▶ _Task description_: Your answer should give again, exactly, the lines from the beginning of the entries below through the line containing "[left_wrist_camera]". It must contain no pictures.

▶ _Data listing_:
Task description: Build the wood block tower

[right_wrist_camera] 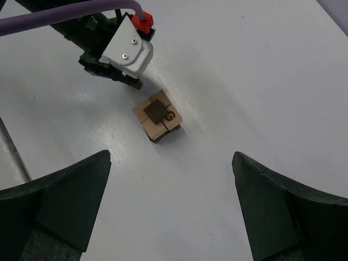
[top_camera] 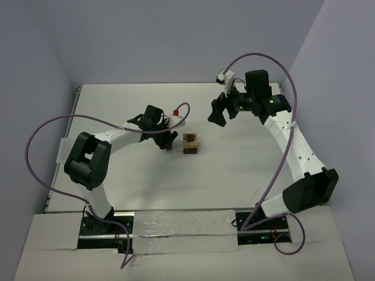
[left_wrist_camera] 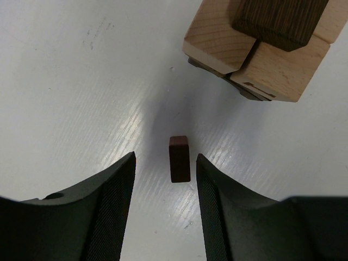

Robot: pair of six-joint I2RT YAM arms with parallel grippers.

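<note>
The wood block tower (top_camera: 190,143) stands mid-table: light tan blocks, one printed with a G, topped by a dark brown block. It shows in the right wrist view (right_wrist_camera: 157,116) and at the top right of the left wrist view (left_wrist_camera: 260,43). A small dark reddish-brown block (left_wrist_camera: 179,158) stands on the table just ahead of my left gripper's fingertips, nearer the right finger, untouched. My left gripper (left_wrist_camera: 165,163) is open, low over the table just left of the tower (top_camera: 166,142). My right gripper (right_wrist_camera: 171,163) is wide open and empty, held high to the tower's upper right (top_camera: 218,112).
The white table (top_camera: 234,170) spreads around the tower. A purple cable with a red tip (top_camera: 176,111) loops by the left wrist. The left wrist's white camera mount (right_wrist_camera: 126,50) shows in the right wrist view. Grey walls stand at the back and sides.
</note>
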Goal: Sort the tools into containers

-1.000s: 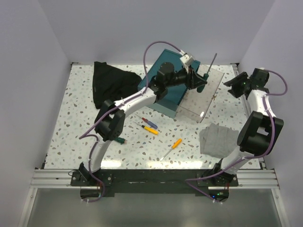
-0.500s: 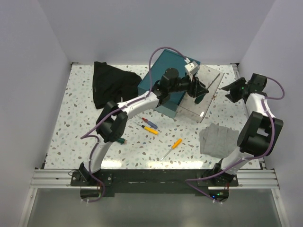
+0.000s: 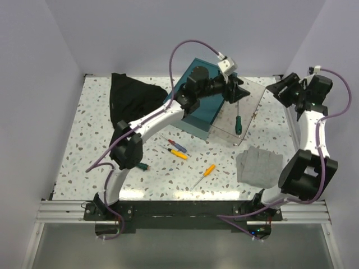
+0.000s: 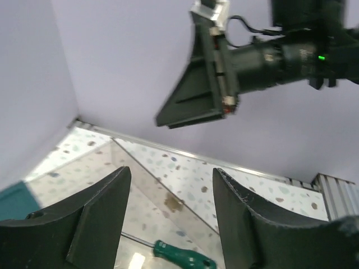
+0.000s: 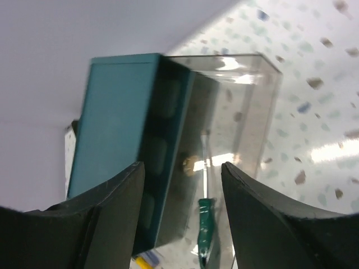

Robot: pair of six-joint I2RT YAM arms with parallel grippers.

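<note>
- Pale lilac walls close in a white speckled surface (image 3: 84,145) on three sides, with a metal rail (image 3: 56,210) along the near edge where two robot arms are bolted.
- Three containers sit toward the back: a floppy black fabric bag (image 3: 132,101) on the left, a dark-teal rectangular hard case (image 3: 202,112) in the middle, and a clear plastic rectangular box (image 3: 247,117) set against the case's right side.
- One folded grey cloth (image 3: 258,165) lies near the right arm's base.
- Four screwdrivers are in view.
  - One green-handled screwdriver (image 3: 238,124) lies inside the clear box.
  - One blue-and-red-handled screwdriver (image 3: 175,144) and one yellow-handled screwdriver (image 3: 177,153) lie close together on the open surface in front of the case.
  - One orange-handled screwdriver (image 3: 205,172) lies nearer the rail.
- A small green object (image 3: 143,166) peeks out beside the left arm; what it is cannot be told.
- The left gripper (image 3: 238,92) hangs above the clear box with its fingers spread wide, holding nothing, and the green screwdriver lies below it.
- The right gripper (image 3: 279,91) hangs off the box's right end, also spread and holding nothing.
</note>
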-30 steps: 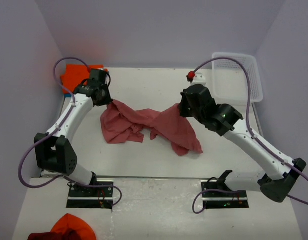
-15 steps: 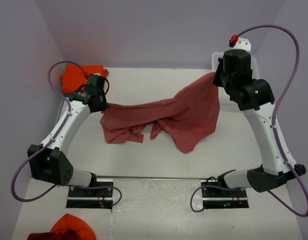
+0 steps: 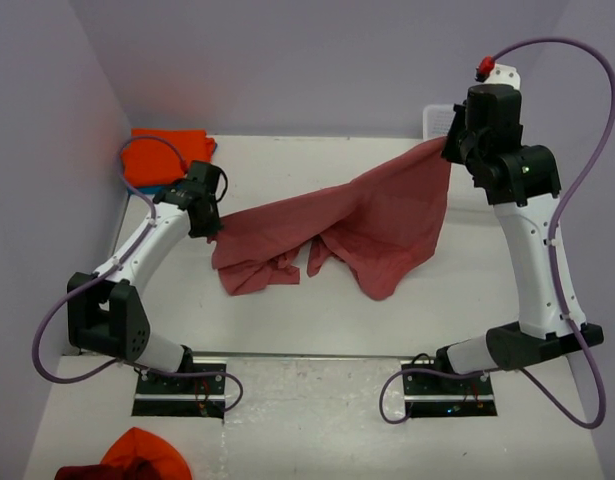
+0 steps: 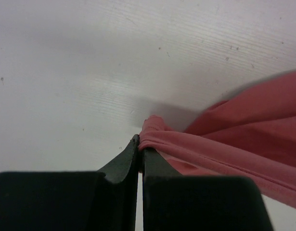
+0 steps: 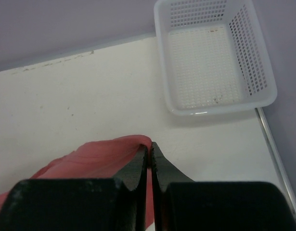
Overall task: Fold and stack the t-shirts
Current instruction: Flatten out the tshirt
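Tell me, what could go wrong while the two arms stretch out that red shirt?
1. The left gripper and right gripper each pinch only a thin edge of the salmon-red t-shirt; pulling harder might slip it free.
2. Its lower part lies bunched on the table, so it may lay down twisted.
3. The white basket sits just beyond the right gripper; swinging cloth could catch it.

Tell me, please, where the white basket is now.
In the right wrist view the white basket sits at the table's far right corner, beyond the right gripper pinching the salmon t-shirt.
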`<state>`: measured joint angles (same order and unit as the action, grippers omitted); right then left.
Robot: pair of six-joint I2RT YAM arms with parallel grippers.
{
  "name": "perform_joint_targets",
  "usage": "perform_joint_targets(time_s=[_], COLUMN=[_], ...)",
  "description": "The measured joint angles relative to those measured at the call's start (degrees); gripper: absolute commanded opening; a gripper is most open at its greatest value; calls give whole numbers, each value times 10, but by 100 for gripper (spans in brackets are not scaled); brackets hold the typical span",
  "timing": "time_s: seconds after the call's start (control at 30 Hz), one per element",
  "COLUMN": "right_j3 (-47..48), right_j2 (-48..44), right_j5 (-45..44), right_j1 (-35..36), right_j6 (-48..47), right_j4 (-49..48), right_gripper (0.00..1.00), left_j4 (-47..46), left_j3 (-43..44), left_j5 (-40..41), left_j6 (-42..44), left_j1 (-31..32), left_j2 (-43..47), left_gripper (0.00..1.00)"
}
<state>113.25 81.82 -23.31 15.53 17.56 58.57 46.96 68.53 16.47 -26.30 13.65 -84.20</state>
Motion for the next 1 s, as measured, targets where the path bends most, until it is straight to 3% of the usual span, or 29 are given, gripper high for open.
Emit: perform_joint_targets(time_s=[0.13, 0.33, 0.53, 0.8, 1.0], right_j3=[51, 115, 101, 171, 177], right_j2=[30, 47, -4, -87, -161], right_j5=[12, 49, 80, 145, 212], right_j1=[-22, -32, -34, -36, -36], right_j6=[-12, -35, -62, -105, -120], right_j4=[13, 5, -41, -84, -111], right_gripper=[0, 0, 0, 0, 0], left_j4=[1, 46, 48, -11, -64], left_j3=[-2, 51, 129, 238, 280], left_j5=[28, 141, 221, 240, 205], left_j6=[-2, -23, -24, 49, 109], left_j1=[1, 23, 27, 28, 29], left_j2=[-13, -14, 83, 210, 264], left_gripper=[0, 0, 0, 0, 1])
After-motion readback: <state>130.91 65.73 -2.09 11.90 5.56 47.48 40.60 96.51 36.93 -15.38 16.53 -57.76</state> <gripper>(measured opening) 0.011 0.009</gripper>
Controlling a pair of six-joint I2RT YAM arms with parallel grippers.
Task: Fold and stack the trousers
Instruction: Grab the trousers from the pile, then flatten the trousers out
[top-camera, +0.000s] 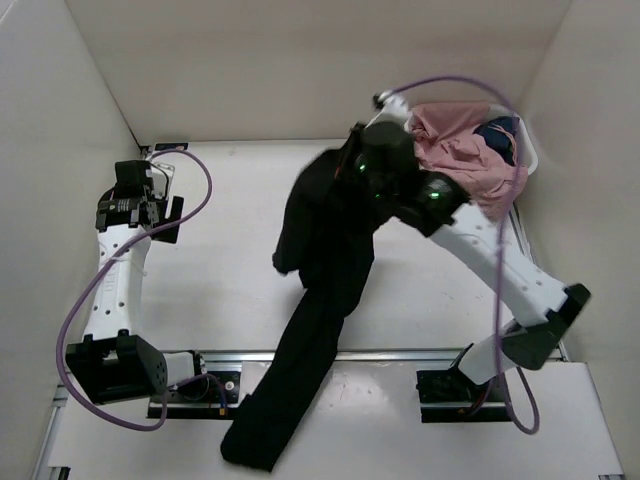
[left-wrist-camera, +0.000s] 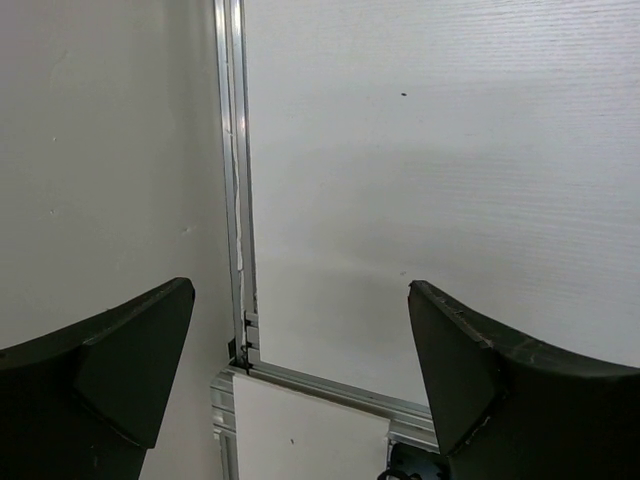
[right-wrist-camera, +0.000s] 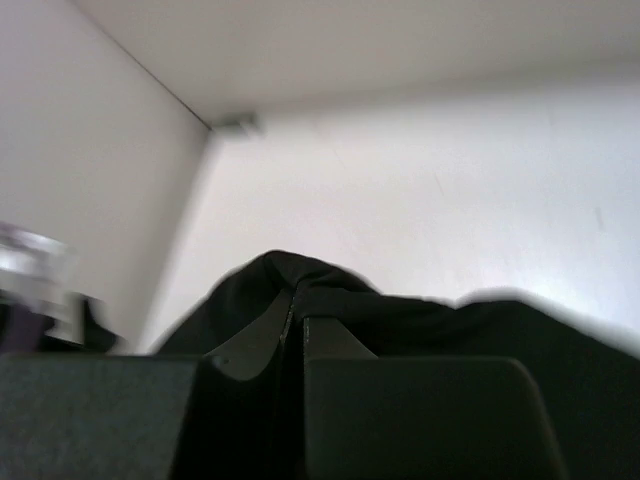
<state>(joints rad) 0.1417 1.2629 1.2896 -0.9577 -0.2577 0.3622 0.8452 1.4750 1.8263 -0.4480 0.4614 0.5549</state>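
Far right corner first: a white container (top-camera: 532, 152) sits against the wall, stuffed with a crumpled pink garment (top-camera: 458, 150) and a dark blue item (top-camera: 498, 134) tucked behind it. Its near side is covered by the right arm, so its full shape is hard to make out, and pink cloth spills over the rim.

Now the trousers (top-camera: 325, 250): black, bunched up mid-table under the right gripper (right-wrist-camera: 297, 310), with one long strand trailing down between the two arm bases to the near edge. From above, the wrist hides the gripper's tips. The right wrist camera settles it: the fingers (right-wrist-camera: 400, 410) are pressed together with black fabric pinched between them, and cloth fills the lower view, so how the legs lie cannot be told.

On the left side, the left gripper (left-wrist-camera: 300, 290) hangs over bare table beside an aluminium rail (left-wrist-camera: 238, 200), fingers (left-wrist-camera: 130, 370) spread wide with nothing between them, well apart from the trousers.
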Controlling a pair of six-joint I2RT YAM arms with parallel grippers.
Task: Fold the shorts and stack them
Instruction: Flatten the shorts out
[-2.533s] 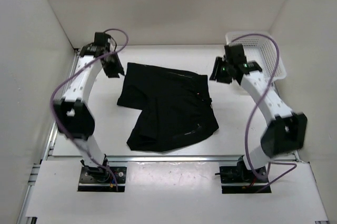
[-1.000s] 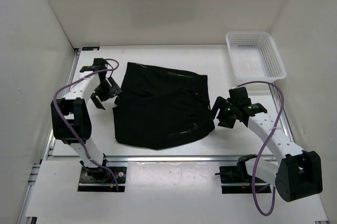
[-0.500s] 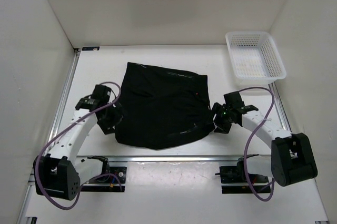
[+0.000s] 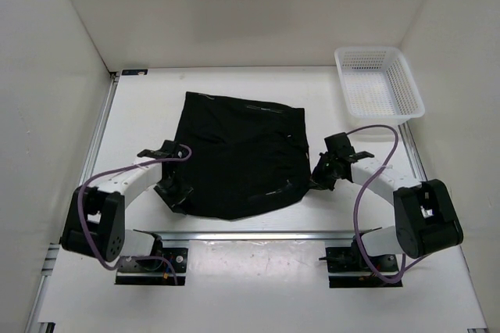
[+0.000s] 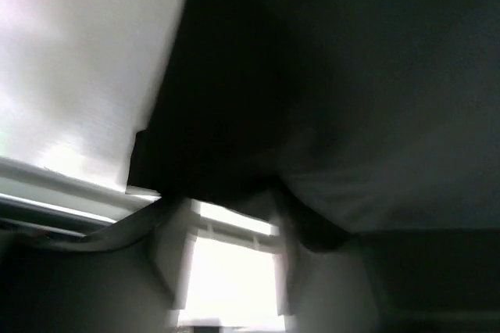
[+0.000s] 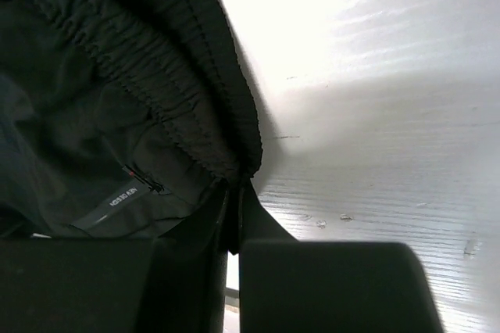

▶ _Written solution_:
Task description: Build the wood block tower

[right_wrist_camera] 
[top_camera] 
[left_wrist_camera] 

No further work is required for this exercise.